In the data below, one line contains "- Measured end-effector" and a later one contains "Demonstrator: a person". Print both, with every line between them, exactly and alone.

[[ RECORDS PROVIDED open ]]

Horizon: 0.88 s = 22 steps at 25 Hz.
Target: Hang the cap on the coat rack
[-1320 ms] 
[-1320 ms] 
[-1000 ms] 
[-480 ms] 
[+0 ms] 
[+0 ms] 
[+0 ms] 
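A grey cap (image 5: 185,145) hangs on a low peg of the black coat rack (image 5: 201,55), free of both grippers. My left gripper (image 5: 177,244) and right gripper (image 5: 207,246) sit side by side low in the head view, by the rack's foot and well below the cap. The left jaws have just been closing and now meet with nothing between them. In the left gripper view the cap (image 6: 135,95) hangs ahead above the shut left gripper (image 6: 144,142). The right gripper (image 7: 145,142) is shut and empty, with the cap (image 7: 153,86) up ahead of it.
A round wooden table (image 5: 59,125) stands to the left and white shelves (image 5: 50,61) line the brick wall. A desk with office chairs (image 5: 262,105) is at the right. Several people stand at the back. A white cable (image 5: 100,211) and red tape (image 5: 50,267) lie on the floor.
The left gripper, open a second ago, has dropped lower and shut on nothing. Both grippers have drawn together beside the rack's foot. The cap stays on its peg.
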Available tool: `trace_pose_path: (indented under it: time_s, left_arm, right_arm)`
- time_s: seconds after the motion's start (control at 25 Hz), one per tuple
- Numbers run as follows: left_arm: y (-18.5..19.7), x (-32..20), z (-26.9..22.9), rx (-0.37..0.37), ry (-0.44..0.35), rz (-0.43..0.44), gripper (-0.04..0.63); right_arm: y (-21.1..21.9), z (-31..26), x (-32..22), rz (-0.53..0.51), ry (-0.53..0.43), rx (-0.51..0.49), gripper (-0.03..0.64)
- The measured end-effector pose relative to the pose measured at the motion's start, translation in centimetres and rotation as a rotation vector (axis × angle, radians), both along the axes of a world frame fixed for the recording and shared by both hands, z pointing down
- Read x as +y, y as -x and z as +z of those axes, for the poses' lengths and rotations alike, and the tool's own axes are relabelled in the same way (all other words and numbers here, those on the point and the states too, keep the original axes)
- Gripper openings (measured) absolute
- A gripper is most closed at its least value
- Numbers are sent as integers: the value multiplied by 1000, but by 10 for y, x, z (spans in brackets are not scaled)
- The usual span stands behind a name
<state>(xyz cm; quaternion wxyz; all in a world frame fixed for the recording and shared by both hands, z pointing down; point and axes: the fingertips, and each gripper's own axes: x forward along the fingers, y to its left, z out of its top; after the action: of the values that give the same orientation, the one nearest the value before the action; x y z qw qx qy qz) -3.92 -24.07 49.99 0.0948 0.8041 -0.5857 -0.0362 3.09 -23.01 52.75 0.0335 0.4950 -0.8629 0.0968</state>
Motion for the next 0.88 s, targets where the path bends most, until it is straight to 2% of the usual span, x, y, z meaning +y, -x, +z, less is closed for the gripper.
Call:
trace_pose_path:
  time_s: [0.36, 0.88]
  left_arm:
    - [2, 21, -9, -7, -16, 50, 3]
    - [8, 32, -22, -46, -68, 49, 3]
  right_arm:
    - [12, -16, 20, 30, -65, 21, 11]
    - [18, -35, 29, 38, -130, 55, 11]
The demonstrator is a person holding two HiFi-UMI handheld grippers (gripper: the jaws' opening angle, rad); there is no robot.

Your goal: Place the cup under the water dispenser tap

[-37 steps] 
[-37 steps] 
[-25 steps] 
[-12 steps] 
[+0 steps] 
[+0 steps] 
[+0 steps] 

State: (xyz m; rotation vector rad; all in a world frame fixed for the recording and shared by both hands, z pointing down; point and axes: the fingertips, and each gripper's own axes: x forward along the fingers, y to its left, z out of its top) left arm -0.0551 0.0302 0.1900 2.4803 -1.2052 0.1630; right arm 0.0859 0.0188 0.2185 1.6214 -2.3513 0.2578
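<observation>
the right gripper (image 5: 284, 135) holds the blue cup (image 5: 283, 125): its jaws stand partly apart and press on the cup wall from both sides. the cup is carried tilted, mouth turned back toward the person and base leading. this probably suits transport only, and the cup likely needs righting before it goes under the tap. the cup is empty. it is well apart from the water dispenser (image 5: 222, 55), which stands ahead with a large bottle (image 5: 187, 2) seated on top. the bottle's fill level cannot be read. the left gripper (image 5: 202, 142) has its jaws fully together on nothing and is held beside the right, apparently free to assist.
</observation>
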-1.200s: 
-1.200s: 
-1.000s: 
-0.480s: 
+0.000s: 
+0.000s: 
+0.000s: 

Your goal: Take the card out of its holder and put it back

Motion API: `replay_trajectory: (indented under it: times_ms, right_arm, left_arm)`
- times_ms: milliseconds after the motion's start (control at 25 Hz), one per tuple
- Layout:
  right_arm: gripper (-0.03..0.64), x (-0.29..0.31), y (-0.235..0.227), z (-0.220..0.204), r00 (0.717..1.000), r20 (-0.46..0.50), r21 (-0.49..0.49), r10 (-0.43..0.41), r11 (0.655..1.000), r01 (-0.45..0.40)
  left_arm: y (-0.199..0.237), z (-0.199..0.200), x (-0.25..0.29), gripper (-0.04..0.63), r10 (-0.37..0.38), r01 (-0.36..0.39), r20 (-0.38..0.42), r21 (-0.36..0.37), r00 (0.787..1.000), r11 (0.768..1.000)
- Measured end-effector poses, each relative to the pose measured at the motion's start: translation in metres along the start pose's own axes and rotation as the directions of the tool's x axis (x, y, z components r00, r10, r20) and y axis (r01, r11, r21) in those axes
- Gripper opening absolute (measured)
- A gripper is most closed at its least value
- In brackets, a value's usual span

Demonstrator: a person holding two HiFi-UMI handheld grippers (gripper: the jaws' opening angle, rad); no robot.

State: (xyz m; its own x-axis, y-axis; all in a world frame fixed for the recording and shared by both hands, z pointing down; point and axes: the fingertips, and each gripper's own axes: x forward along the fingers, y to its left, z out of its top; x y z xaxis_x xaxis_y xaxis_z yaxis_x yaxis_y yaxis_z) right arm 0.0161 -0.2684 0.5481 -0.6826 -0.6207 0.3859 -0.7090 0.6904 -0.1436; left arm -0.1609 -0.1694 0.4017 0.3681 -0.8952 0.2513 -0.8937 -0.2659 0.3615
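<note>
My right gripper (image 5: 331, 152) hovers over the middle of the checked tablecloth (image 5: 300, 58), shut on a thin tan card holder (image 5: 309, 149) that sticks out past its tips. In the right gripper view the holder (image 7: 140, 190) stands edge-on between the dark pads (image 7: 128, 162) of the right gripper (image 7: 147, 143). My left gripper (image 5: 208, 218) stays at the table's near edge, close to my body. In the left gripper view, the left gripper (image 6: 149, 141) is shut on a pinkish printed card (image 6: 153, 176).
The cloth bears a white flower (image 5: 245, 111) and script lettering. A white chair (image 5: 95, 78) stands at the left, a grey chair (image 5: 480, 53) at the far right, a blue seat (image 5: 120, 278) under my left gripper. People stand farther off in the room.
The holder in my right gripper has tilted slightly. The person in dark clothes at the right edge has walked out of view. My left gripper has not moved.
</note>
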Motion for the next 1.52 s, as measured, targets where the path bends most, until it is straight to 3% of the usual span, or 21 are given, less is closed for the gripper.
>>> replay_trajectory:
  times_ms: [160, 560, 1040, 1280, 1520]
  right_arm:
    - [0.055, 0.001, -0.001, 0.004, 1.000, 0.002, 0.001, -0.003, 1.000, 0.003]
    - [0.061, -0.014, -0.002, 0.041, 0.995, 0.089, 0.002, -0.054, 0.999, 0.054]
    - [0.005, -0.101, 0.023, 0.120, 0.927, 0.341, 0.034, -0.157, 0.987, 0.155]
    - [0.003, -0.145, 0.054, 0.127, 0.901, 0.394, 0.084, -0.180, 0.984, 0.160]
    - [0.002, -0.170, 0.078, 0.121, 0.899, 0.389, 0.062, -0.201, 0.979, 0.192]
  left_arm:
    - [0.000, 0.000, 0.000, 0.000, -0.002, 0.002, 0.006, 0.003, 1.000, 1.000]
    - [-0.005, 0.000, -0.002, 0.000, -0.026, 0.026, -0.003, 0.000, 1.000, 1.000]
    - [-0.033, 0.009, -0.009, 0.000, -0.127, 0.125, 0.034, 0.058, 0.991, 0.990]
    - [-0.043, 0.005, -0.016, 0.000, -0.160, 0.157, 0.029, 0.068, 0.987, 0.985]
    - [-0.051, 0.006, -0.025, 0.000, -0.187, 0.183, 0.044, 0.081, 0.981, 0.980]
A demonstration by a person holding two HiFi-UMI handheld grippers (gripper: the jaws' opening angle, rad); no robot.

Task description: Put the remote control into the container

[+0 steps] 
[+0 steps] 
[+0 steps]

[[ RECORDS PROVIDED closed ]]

_OUTPUT BELOW_
- Measured end-effector poses, each relative to the pose measured at the motion's start: translation in metres along the start pose's own axes and rotation as the directions of the tool's x axis (x, y, z components r00, r10, r20) and y axis (r01, r11, r21) in those axes
- Gripper opening absolute (measured)
- A gripper is most closed at its least value
- In brackets, a value's usual span

Demonstrator: a person holding two HiFi-UMI handheld grippers (gripper: the jaws' opening angle, rad); no robot.

The exercise is done, with nothing more to add.